Le Grenier Picasso des Grands-Augustins classé monument historique

Par @Nijikid Journaliste, responsable de la rubrique Rock-Electro-Rap de Culturebox
Mis à jour le 06/12/2016 à 06H30, publié le 13/05/2014 à 20H20
L'atelier des Grands-Augustins où Picasso a peint "Guernica"

L'atelier des Grands-Augustins où Picasso a peint "Guernica"

© VINCENT WARTNER/20 Minute/SIPA

L'atelier de Pablo Picasso situé rue des Grands Augustins à Paris 6e a été classé mardi monument historique par la Commission régionale du patrimoine et des sites, a annoncé le ministère de la Culture.

Cette commission, qui s'est réunie sous la présidence du préfet de la région Ile-de-France, Jean Daubigny, s'est prononcée "à l'unanimité des votants" (deux abstentions et aucun vote contre) pour cette inscription à l'Inventaire Supplémentaire des Monuments historiques, a indiqué Jean Pierre Lecoq, maire du 6ème arrondissement.

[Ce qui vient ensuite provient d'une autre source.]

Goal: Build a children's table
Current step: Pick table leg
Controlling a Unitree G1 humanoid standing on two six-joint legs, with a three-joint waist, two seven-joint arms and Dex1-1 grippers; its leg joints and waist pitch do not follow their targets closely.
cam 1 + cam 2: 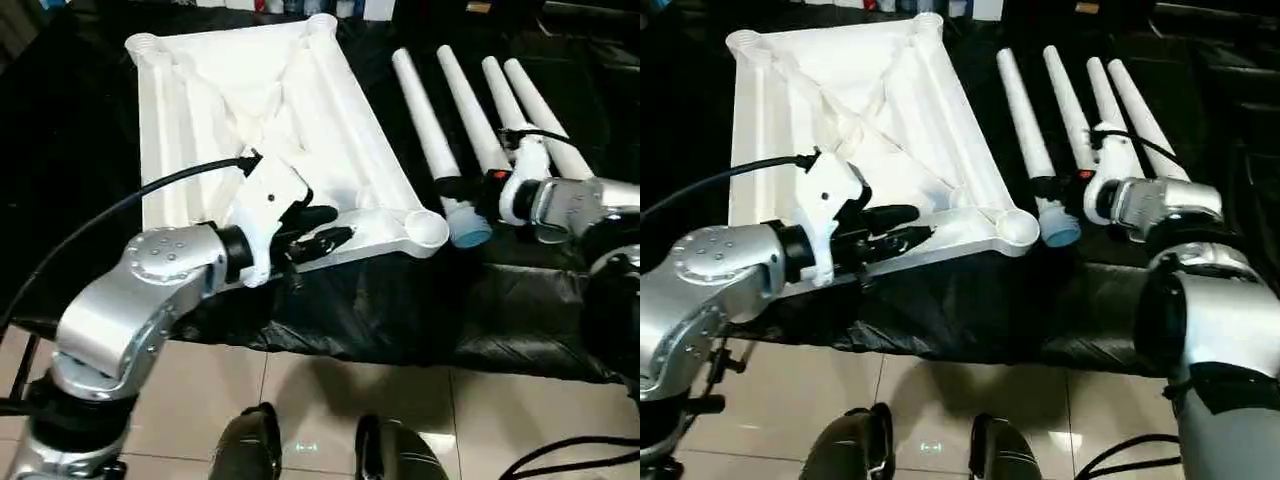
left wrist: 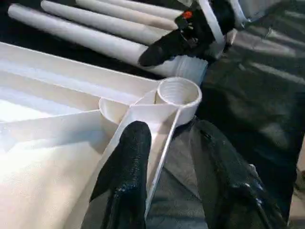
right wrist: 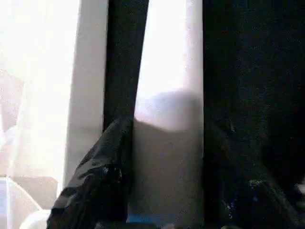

Sont concernées les façades de l'Hôtel du 5-7 rue des Grands Augustins et les deux derniers étages où vivait Picasso et où il a peint le célèbre tableau "Guernica", a-t-il précisé.
 
La ministre Aurélie Filippetti s'est félicitée de cette nouvelle sur Twitter. Elle avait demandé le 7 mai aux représentants du ministère siégeant au sein de la commission régionale d'exprimer un vote favorable à cette inscription.
Une pétition demandait son classement
De son côté, le maire du 6e Jean-Pierre Lecoq s'est félicité dans un communiqué "de l'issue heureuse qui n'empêche en aucune façon une autre utilisation ou une autre affectation de l'immeuble".
 
L'immeuble appartient à la Chambre des huissiers de Paris. Le Comité national pour l'éducation artistique (CNEA) qui occupait à titre gracieux le dernier étage, le "Grenier Picasso", en a été expulsé cet automne. 
 
Une pétition en faveur de ce classement avait été lancée mi-avril par le CNEA qui craignait que l'atelier ne soit transformé en résidence hôtelière. Postée sur le site Opinion Internationale, elle a recueilli plus de 1.000 signatures dont celles de nombreuses personnalités.
 
Le réalisateur espagnol Carlos Saura, le comédien Pierre Arditi, le président de l'Institut du Monde arabe Jack Lang ont notamment signé cette pétition en forme de lettre ouverte adressée au Premier ministre Manuel Valls et à la maire de Paris Anne Hidalgo.